Prompt: Answer with one number only: how many lines in the material contain "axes".

---

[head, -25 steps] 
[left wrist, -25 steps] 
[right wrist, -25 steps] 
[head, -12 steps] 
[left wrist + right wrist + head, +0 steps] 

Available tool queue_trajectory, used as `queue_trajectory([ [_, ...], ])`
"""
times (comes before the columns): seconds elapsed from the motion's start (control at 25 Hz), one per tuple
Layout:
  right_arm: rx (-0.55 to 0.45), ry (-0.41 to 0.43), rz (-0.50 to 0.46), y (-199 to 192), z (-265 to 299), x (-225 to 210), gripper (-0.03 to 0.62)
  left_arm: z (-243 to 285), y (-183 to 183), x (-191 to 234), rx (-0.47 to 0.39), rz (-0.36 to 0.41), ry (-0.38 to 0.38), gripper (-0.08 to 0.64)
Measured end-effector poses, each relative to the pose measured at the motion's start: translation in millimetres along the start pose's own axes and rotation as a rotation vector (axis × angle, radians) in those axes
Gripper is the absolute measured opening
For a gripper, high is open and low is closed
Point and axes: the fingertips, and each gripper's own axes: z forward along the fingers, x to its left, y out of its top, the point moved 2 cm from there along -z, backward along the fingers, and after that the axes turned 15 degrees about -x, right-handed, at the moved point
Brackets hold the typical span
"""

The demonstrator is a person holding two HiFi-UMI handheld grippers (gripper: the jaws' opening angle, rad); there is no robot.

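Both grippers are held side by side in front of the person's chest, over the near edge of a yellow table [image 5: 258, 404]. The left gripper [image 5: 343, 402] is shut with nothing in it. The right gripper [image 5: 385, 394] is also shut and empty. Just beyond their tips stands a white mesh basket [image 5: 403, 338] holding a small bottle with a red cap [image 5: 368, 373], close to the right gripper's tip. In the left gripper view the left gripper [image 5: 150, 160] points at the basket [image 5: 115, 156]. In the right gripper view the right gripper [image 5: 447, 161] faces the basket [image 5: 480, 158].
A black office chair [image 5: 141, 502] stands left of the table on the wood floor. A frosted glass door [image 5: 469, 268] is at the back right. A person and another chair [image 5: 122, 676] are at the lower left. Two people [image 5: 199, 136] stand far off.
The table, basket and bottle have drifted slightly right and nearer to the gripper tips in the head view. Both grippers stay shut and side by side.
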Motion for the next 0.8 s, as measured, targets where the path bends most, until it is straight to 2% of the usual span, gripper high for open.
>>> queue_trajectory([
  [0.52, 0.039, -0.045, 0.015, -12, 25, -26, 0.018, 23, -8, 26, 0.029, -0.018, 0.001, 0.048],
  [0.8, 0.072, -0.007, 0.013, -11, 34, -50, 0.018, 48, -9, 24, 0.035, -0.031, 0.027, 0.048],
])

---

Answer space: 2